Image: Ally/Unsplash
Image: Unsplash

How to be a good straight ally

As someone who identifies as a heterosexual cis-gender woman, I recognise my privilege in the current heteronormative culture we live in. Many of my friends identify as LGBT+, some of whom have come out to me. I have learnt a lot over the past few years, but I know that there is always going to be more to learn. I try my hardest to learn about my friends’ experiences, listening to them and doing my utmost to be a good straight ally.

I would never discriminate against anyone on the basis of something they can’t control, such as their sexuality or gender. In honour of LGBT+ History Month, I want to share some ways in which you can be a good straight ally, guided by online research and insight from my more knowledgeable friends.

I want to stress that I do not know everything and that I am always learning. My real aim is to make you reconsider some things so we can make as inclusive an environment as possible for the LGBT+ community.

 

Just listen

One thing I know for sure is that, as a straight ally, it’s so important to listen. Your job isn’t to question or counsel your loved one as they discuss their gender or sexuality but to simply be there for them.

This goes for a lot of different things, whether it’s mental health or victims of sexual assault, it can feel as if no one really understands or that everyone is trying to ‘fix you’. The best you can offer is open arms and unconditional acceptance. It’s important to recognise that it’s not about you.

Do your bit for the community by supporting and checking in on your friends. Everyone, no matter your journey in life, needs someone they can vent to without fear of judgement. Be that person.

 

They’re still the same person they always were

Although coming out can be life-changing, remind yourself they have always been this way, even if they’ve only recently come to terms with their identity.

Someone doesn’t suddenly decide they’re gay or transgender. They always have been, but they just needed time to come to terms with it.

Remember, nothing has changed between the two of you. They’re still the same person with all their amazing qualities. And now they trust you enough to share this part of themselves with you. If anything, as a good friend and an ally, be ecstatic for your friend who is becoming their true, authentic self.

 

They don’t fancy you

If you’re the same gender identity as your friend and they tell you they’re not straight, that does not automatically mean they’re attracted to you. Do you fancy every person you see in the street of the opposite gender? Unless they make that very clear to you, please do not assume every homosexual person of your gender is attracted to you.

Be confident in yourself and your sexuality and understand that, if you are straight and someone of the same gender identity hits on you, it’s not a threat.

 

Don’t stereotype

Just because someone identifies as LGBT+, avoid assuming they adhere to the stereotypes of homosexuality you see in the media. Their sexuality is a part of them but it’s not all of them, and everyone expresses themselves differently.

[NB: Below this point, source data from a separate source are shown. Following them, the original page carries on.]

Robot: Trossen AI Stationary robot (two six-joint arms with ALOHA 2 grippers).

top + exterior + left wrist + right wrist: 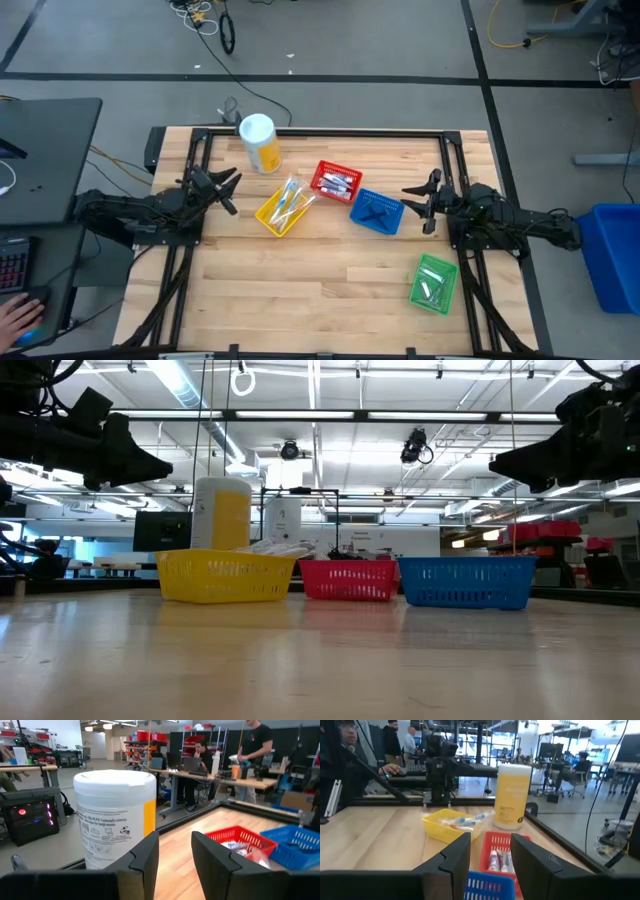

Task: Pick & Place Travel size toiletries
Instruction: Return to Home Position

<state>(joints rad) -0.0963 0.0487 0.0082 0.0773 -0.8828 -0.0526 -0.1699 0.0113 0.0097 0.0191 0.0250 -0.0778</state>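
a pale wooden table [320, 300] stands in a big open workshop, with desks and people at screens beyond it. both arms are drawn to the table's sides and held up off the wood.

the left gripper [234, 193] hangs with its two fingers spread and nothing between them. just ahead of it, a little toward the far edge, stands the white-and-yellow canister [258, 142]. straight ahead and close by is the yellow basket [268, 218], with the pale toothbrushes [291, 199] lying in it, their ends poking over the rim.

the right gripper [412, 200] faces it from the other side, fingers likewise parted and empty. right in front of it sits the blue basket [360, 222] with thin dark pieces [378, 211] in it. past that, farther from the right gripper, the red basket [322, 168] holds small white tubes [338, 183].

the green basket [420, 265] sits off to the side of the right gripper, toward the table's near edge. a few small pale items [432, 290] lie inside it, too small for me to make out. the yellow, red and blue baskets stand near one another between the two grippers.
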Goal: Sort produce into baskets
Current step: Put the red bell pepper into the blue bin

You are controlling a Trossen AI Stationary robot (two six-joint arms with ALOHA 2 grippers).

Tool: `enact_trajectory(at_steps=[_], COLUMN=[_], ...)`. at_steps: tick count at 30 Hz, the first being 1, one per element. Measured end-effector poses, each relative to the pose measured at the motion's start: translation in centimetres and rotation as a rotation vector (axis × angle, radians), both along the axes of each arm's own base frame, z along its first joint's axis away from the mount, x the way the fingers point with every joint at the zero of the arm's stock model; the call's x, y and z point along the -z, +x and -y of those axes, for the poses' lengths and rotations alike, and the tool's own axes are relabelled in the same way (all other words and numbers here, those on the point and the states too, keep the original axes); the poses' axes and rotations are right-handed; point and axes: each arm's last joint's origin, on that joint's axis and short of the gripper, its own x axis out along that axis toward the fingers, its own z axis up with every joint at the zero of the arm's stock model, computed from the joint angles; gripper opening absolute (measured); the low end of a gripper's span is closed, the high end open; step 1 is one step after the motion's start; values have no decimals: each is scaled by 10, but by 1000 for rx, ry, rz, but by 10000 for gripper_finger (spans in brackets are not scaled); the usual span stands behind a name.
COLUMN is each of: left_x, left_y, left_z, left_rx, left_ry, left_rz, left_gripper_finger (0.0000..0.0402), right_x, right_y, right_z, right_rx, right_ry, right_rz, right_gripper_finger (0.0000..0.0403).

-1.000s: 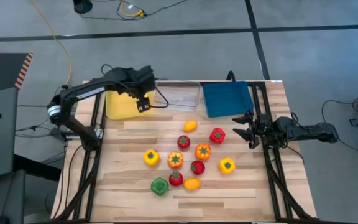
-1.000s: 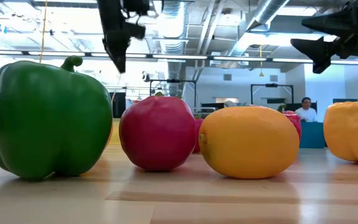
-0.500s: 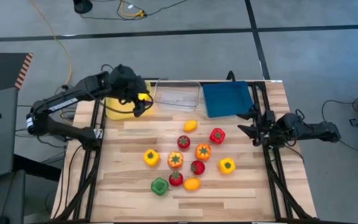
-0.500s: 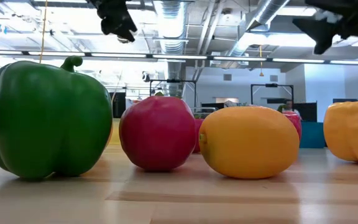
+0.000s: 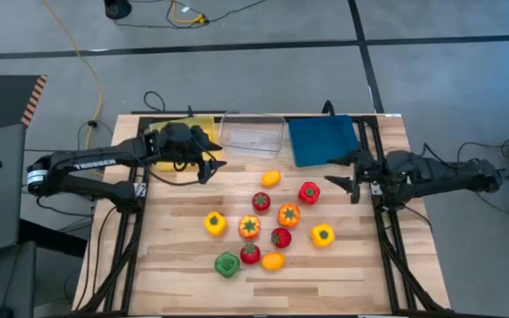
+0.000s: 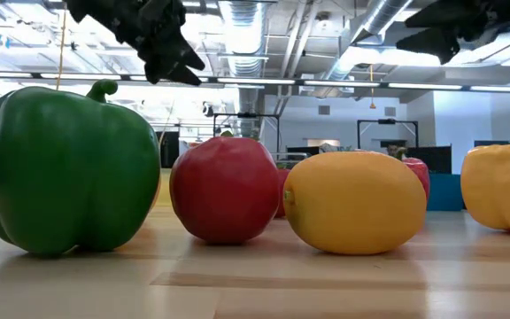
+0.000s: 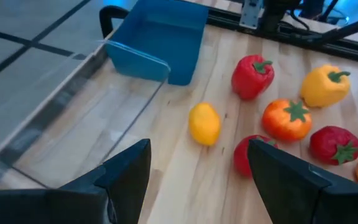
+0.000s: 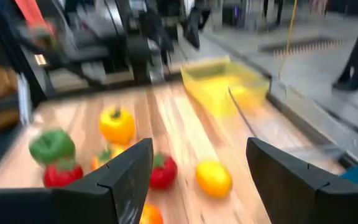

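Both grippers hang open and empty: left gripper beside the yellow basket, right gripper near the blue basket. Produce lies between them on the surface, apart from both.

— What's under my jaws?

— Pale wooden worktop, planked, satin sheen. The green pepper and yellow lemon look like glossy, smooth plastic.

— The bins?

— Clear basket: transparent, shiny plastic. Blue basket and yellow basket: smooth plastic. My jaws look matt black.
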Motion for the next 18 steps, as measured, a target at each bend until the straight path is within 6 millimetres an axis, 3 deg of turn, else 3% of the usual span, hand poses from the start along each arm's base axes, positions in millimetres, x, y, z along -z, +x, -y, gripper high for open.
enact_trajectory(at_steps=[5,18], left_x=[12,13], left_y=[1,3], left_z=[6,12], left_rx=[20,46], left_ry=[-11,-9], left_rz=[4,6], left_gripper_finger=[254,254], right_x=[-6,-9], right_y=[21,74], right_z=[-1,-2], right_rx=[10,97], right_ry=[14,117], right_rz=[-193,-540], right_gripper_finger=[286,286])
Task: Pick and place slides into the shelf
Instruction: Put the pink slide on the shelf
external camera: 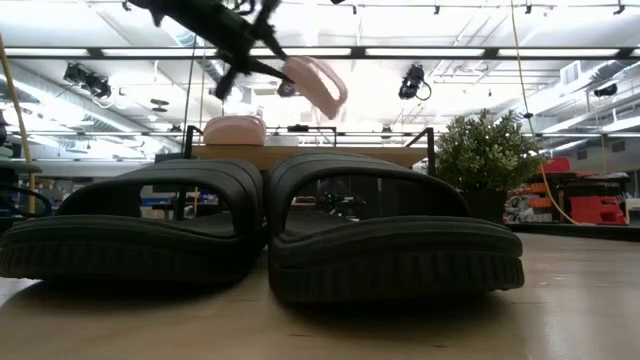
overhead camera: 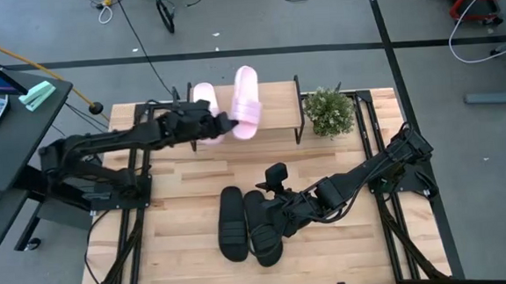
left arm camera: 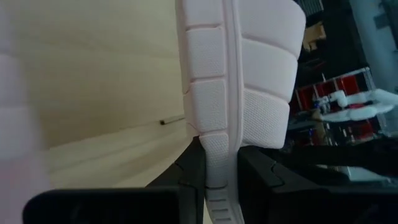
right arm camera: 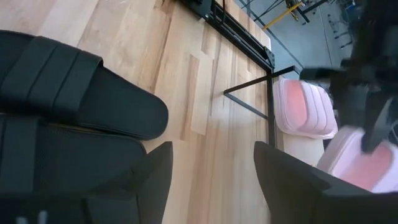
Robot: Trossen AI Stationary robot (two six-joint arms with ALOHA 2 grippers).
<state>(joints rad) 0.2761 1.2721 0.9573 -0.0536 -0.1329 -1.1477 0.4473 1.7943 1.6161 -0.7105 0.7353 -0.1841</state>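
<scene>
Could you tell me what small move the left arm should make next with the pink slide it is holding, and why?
Probably lower it flat onto the shelf. The left tool grips the second pink slide by its edge, tilted in the air above the plank, while its mate already lies there, with bare plank alongside.

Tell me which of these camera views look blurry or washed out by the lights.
Low view: bright ceiling lights wash out the background, so the black slides read as dark silhouettes up close. Left wrist view: the pink slide in the left end effector is sharp, its near edge a pale blur. Right wrist view: the left arm is a dark smear.
</scene>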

There’s no cookie-cutter formula for an LGBT+ person. They’re still the multi-faceted human being they’ve always been and everyone relates to their own queerness differently.

Pay attention to the individual and avoid banding people together. One person may not want their queerness to be minimised as much as the next. For example, saying things like “I forget you’re even gay!” may seem like a helpful, progressive comment, but bear in mind it’s not what they necessarily want to hear. It can make that person feel as if being part of the LGBT+ community is inherently negative and unknowingly caters to a kind of subconscious internalised homophobia that heteronormative society has instilled into us.

 

Educate yourself on Pride culture and its history

The community covers a huge range of identities. Clue yourself up on the terms, and if you’re not sure, just ask someone (when appropriate) how they would like to be identified.

Drag queens and transgender people are not the same, for example. Try to ensure you’re using inclusive terms that aren’t outdated or offensive. Rather than assuming someone’s pronouns or sexuality, make sure you ask sensitively and at the right time.

If you’re attending Pride events, remember it’s not a trend. Don’t just don a Primark rainbow-tee and come along for the party. Do the work, recognise your privilege and understand the heart-breaking struggle of the LGBT-movement throughout history, during which its members were forced into imprisonment and concentration camps.

Represent Pride in your actions, and without overstepping the mark, stick up for the cause and politely correct someone if they make an offensive remark towards the community.  Just because you don’t identify as part of it does not mean you should neglect your responsibility to fight for the movement.

 

Most importantly, it’s okay to make mistakes as long you always have the best of intentions and continue to educate yourself. The movement is constantly progressing, and no one knows everything. All you need to do is be willing learn from your mistakes. Your friends won’t scorn you for something you didn’t intend maliciously. Hopefully, they’ll just point you in the right direction.